E, a partir daqui, humilde e tragicamente, começar a viver renunciando às ilusões e às falsas consolações. Qohélet pede uma maturidade nova nas relações humanas e na fé. É amigo precioso no dia em que, depois de ter vivido, durante décadas, ao lado de uma pessoa, nos damos conta de que há uma dimensão misteriosa do seu coração totalmente desconhecida e que nunca conheceremos. E então, finalmente, compreendemos que a nossa fé era fantasia e ideologia e ouvimos pronunciar dentro de nós o tremendo e libertador: hebel. Para ser, finalmente, pobres. No dia do despertar adulto, Qohélet repete-nos que esta indigência não pode ser satisfeita, e que quem nega esta pobreza radical da mente e do coração e quer possuir todo o mistério do outro, e talvez de Deus, é um tolo, um idólatra ou um ídolo. O dia em que começa o canto de Qohélet não é o fim da fé, pode ser simplesmente o começo. Também por isso, a Bíblia quis manter o hebel no centro do seu humanismo. A fé torna-se adulta e a vida espiritual floresce quando somos capazes de entoar “tudo é hebel” e permanecer dentro do horizonte de um céu não vazio.
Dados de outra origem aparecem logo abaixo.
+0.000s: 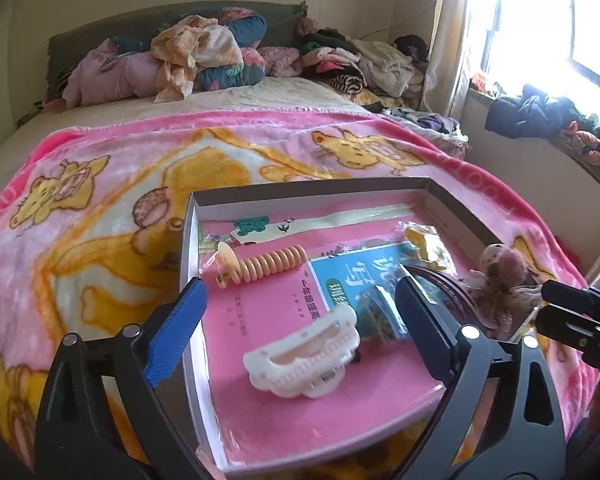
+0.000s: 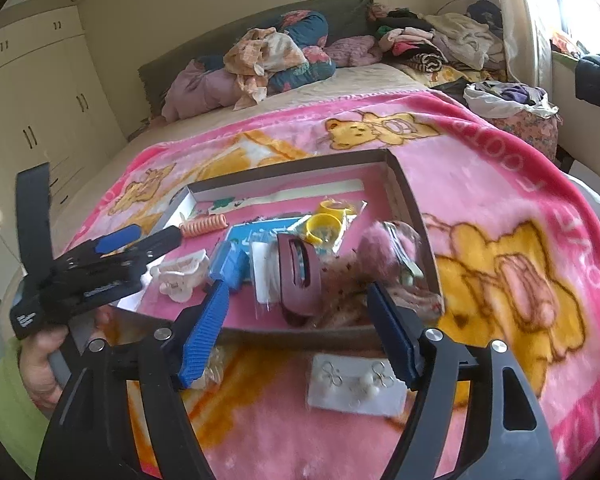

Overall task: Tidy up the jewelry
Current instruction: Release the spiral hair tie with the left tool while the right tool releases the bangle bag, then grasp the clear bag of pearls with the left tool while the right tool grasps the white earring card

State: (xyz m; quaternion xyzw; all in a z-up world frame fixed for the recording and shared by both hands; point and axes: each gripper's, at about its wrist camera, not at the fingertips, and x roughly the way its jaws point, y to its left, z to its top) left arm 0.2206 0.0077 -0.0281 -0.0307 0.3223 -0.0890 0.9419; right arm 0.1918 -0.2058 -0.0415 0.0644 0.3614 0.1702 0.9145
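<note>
A shallow cardboard box [image 1: 312, 189] lies on the pink blanket, lined with pink booklets. In it are a white claw clip [image 1: 306, 358], an orange spiral hair tie [image 1: 270, 267], yellow rings in a bag [image 2: 327, 222], a maroon clip [image 2: 299, 276], a blue item [image 2: 229, 264] and a pink fluffy scrunchie [image 2: 384, 256]. My left gripper [image 1: 300, 300] is open above the white clip and holds nothing. My right gripper [image 2: 300, 312] is open at the box's near edge, empty. A white earring card [image 2: 356, 386] lies on the blanket just below the right gripper.
The pink bear-print blanket [image 1: 100, 200] covers the bed. Piled clothes and pillows [image 1: 204, 56] sit at the headboard. A window sill with dark clothes [image 1: 532, 114] is to the right. Cream wardrobes [image 2: 32, 100] stand at left.
</note>
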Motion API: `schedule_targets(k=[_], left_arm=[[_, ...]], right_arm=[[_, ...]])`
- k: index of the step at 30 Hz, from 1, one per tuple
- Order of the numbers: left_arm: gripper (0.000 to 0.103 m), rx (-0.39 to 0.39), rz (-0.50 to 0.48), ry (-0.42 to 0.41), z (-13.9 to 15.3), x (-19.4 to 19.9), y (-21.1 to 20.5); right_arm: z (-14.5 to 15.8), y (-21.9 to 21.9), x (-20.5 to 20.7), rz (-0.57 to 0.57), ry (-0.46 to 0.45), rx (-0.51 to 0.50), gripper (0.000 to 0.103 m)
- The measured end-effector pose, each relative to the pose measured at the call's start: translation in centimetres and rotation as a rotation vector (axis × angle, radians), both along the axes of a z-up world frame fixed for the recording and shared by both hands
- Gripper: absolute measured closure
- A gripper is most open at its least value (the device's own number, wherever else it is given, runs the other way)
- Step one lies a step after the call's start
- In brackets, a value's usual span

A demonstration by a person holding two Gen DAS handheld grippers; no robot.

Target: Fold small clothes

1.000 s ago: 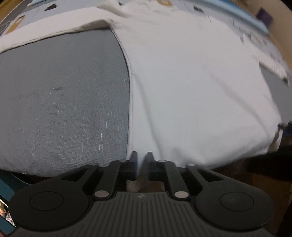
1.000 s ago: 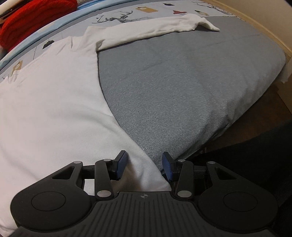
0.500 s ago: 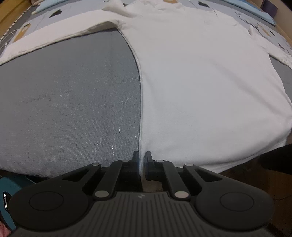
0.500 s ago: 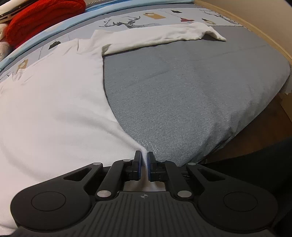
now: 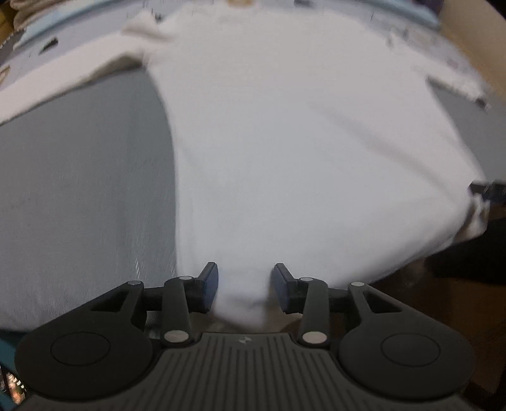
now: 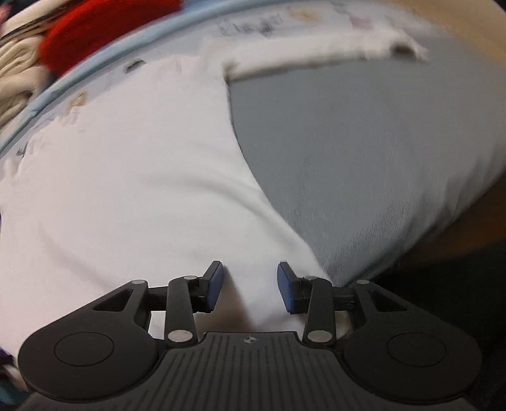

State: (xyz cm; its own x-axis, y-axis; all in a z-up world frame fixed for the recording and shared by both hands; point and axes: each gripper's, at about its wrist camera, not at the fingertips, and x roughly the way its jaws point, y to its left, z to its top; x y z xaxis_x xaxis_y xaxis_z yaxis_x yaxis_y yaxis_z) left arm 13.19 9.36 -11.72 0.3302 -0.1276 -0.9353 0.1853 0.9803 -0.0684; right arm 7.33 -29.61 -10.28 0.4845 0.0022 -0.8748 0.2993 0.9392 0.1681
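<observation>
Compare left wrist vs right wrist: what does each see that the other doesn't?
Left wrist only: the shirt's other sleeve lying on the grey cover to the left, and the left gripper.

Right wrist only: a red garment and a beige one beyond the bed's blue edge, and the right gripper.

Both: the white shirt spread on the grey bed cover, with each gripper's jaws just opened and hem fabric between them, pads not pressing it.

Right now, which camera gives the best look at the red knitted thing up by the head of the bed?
The right wrist view. The red knit shows at its top left, beyond the white shirt, though blurred by motion. The left wrist view does not show it at all, only the shirt and the grey bedspread.
</observation>
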Motion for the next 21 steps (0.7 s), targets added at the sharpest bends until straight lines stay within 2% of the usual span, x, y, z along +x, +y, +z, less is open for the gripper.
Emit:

Não compreendemos, porém, todo o valor das palavras nuas de Qohélet, se não as colocarmos no seu tempo (que é também, o nosso). Quando era escrito este livro, estava a florescer em Israel uma nova literatura religiosa, de natureza apocalíptica, que negava a condição de limite e de indigência do conhecimento e da verdade e confiava o preenchimento dos “resíduos” a visões e revelações especiais, a sonhos, que remetia para o futuro a satisfação da indigência de conhecimento e de sabedoria. Qohélet não combate apenas a ideologia da teologia retributiva; o seu único inimigo é também a religião apocalíptica e visionária. A literatura apocalíptica encontrou a tradição bíblica, o povo de Israel apercebeu-se do seu fascínio e penetrou também em algumas das suas tradições e livros. Alguns textos apocalípticos mais radicais (como os de Henoc) não entraram no cânone; mas, enquanto Qohélet escrevia, o confronto era muito aceso e muitos eram os israelitas capturados pela nova fé apocalíptica. Graças também à luta ética e espiritual de Qohélet, os antigos escribas deixaram de fora Henoc e puseram Qohélet no centro da Bíblia. Se tivesse prevalecido a linha apocalíptica, não teríamos apenas uma outra bíblia hebraica: também a interpretação da própria experiência cristã teria sido muito diferente, seriam outros os evangelhos canónicos e os apócrifos, seria outra a leitura da figura de Jesus Cristo, outra a história da Europa e do mundo, outra a ciência, a filosofia, a vida. Teríamos uma Bíblia menos ao lado dos homens e dos pobres, guarda de um Deus mais simples e menos verdadeiro. Mais afastada do hebel-Abel. Teríamos menos palavras verdadeiras para tentar balbuciar alguma coisa, neste novembro de 2015, no “tempo para chorar”.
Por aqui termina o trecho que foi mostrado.